When a plea to the jurisdiction challenges the pleadings, we first determine if the
pleader has alleged facts that affirmatively demonstrate the court’s jurisdiction to hear the cause.
Id. at 226 (citing Texas Ass’n of Bus. v. Texas Air Control Bd., 852 S.W.2d 440, 446 (Tex. 1993)).
We construe the pleadings liberally in favor of the plaintiff and look to the pleader’s intent. Id. If
the pleadings do not contain sufficient facts to affirmatively demonstrate the trial court’s jurisdiction,
but do not affirmatively demonstrate incurable defects in jurisdiction, the issue is one of pleading
sufficiency and the plaintiff should be afforded the opportunity to amend. Id. at 226-27 (citing
4
Brown, 80 S.W.3d at 555). If the pleadings affirmatively negate the existence of jurisdiction, then
a plea to the jurisdiction may be granted without allowing the plaintiff an opportunity to amend.
Id. at 227.
If a plea to the jurisdiction challenges the existence of jurisdictional facts, we consider
relevant evidence submitted by the parties when necessary to resolve the jurisdictional issues raised,
as the trial court is also required to do. Id. If the evidence creates a fact question regarding the
jurisdictional issue, the trial court cannot grant the plea to the jurisdiction, and the fact issue will be
resolved by the fact finder. Id. at 227-28. If, however, the relevant evidence is undisputed or fails
to raise a fact question on the jurisdictional issue, the trial court rules on the plea to the jurisdiction
as a matter of law. Id. at 228. This standard generally mirrors that of a traditional summary
judgment under Texas Rule of Civil Procedure 166a(c). Id. Therefore, when reviewing a plea to
the jurisdiction in which the pleading requirement has been met and the plea is supported by
evidence that implicates the merits of the case, we take as true all evidence favorable to the
nonmovant, and we indulge every reasonable inference and resolve any doubts in the
nonmovant’s favor. Id.
DISCUSSION
On appeal, the University argues in two issues that Hayes’s pleadings and
jurisdictional evidence failed to establish that its immunity had been waived pursuant to the Act.

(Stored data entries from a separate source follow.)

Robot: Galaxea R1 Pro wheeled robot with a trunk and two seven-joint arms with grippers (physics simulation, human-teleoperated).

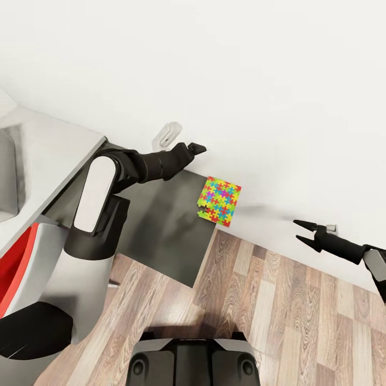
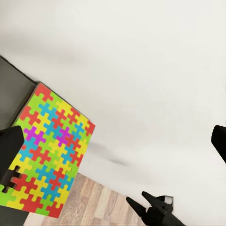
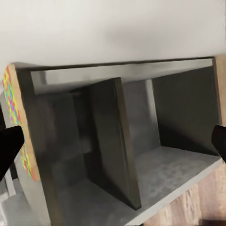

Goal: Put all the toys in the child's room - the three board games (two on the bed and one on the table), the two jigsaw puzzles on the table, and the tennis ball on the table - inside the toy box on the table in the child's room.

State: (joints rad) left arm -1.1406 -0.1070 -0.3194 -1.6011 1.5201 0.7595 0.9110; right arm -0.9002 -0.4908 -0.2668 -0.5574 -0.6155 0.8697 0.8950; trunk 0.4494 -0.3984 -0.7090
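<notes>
Reaching toward the flat jigsaw puzzle box patterned in yellow, red, blue and green pieces (image 1: 220, 201), you are risking a push rather than a grasp: it is sitting at the far right corner of the low dark grey surface (image 1: 161, 225), right of centre in the head view, with one edge seeming to hang just past the end, so a nudge from the left pincer (image 1: 196, 148) could be sending it down to the wood-plank floor (image 1: 279, 300). That pincer is hovering above and to the left of the box, apart from it, fingers spread wide and holding nothing; in the left wrist view its dark fingertips (image 2: 10, 146) are showing at both frame edges with the box (image 2: 49, 153) in the lower left. The right pincer (image 1: 301, 231), at mid right of the head view, is also standing open and empty over the floor, well clear of the box.

Whether the box is lying flat or tilted against the white wall (image 1: 241, 80) is staying hard to judge. The pale grey-white surface (image 1: 48, 155) at the left edge is being cut off by the frame. The right wrist view is looking into dark grey open compartments (image 3: 141, 146) with the puzzle's coloured edge (image 3: 12, 99) at far left.
</notes>
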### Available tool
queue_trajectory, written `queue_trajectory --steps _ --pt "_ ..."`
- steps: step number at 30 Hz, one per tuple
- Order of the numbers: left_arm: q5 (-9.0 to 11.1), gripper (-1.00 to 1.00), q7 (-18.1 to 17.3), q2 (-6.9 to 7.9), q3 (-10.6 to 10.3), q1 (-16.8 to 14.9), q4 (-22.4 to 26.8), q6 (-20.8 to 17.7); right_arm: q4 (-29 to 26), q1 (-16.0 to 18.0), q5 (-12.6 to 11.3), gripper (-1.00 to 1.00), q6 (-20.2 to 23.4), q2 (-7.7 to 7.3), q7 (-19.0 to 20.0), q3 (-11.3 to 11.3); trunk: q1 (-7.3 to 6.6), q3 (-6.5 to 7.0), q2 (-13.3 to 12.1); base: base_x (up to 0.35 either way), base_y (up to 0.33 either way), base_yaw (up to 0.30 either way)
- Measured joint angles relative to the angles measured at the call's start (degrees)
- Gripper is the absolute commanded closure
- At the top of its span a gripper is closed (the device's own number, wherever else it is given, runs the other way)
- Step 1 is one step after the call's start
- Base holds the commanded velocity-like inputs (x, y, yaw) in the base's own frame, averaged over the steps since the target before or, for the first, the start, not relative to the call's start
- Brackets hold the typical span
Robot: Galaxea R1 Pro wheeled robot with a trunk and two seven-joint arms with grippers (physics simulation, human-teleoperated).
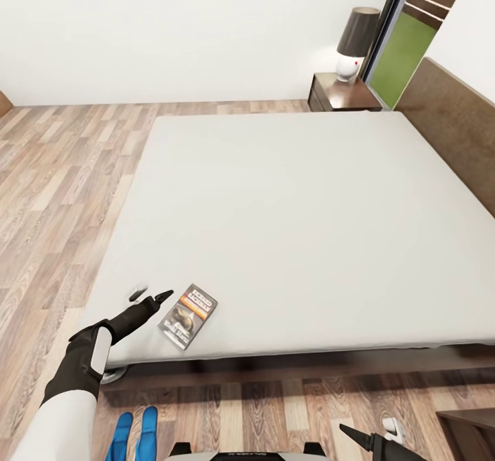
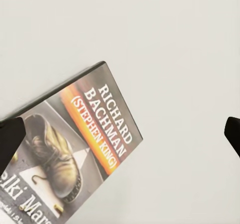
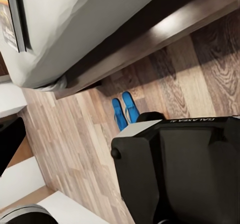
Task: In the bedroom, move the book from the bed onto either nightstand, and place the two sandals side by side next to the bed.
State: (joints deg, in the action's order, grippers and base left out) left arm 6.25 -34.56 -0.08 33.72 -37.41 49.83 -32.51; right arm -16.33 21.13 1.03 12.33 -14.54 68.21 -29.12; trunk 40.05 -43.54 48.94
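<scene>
The book (image 1: 188, 317) lies flat on the bed's grey mattress (image 1: 302, 214), near the edge closest to me. Its dark cover reads "Richard Bachman" in the left wrist view, book (image 2: 75, 149). My left gripper (image 1: 151, 293) hovers open just left of the book, with one fingertip (image 2: 7, 144) over the book's corner and nothing held. Two blue sandals (image 1: 136, 435) lie side by side on the floor beside the bed, and they also show past my base as sandals (image 3: 125, 111). My right gripper (image 1: 371, 437) hangs low over the floor, open and empty. A nightstand (image 1: 342, 93) stands at the bed's far corner.
A lamp (image 1: 357, 42) with a dark shade sits on the nightstand. The wooden headboard (image 1: 454, 117) runs along the bed's right side. Wood-plank floor (image 1: 62, 172) stretches along the left of the bed. My base (image 3: 185, 169) stands close to the dark bed frame (image 3: 150, 38).
</scene>
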Motion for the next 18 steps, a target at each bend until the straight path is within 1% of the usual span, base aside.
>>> queue_trajectory --steps 18 --pt "0.0 -1.0 0.0 0.0 0.0 0.0 0.0 0.0 0.0 0.0 0.0 -1.0 0.0 0.02 0.0 0.0 3.96 -3.23 7.2 0.0 0.0 0.0"
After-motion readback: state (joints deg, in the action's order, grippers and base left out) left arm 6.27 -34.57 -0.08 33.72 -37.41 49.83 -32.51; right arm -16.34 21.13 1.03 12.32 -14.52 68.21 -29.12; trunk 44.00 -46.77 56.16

See Act § 101.021. Under the Act, a governmental unit’s immunity from suit is waived to the extent
that the Act creates liability. Miranda, 133 S.W.3d at 224. The Act expressly waives sovereign
immunity for premises-defect and special-defect claims, subjecting the governmental unit to liability
5
for personal injury caused by a condition or use of real property if the governmental unit would, were
it a private person, be liable to the claimant under Texas law. Act §§ 101.021, .022; Brown,
80 S.W.3d at 554. Under Texas law, whether a condition of real property is classified as a premises
defect or a special defect controls the entrant’s legal status, which in turn determines the duty owed
by the landowner. See Act § 101.022; Brown, 80 S.W.3d at 557-58; State Dep’t of Highways
v. Payne, 838 S.W.2d 235, 237 (Tex. 1992); City of Austin v. Rangel, 184 S.W.3d 377, 382-83
(Tex. App.—Austin 2006, no pet.).
In the present case, if the chain across the throughway was a premises defect and not
a special defect, then the University owed Hayes the same duty that a private landowner owes a
licensee. See Payne, 838 S.W.2d at 237 (citing Act § 101.022(a)). That duty would require the
University (1) not to injure a licensee by willful, wanton, or grossly negligent conduct, and (2) to use
ordinary care to warn of or make reasonably safe a condition that poses an unreasonable risk of harm
of which the University is aware and the licensee is not. See id. If, instead, the condition was a
special defect, the University’s duty is the same as that owed by a private landowner to an invitee.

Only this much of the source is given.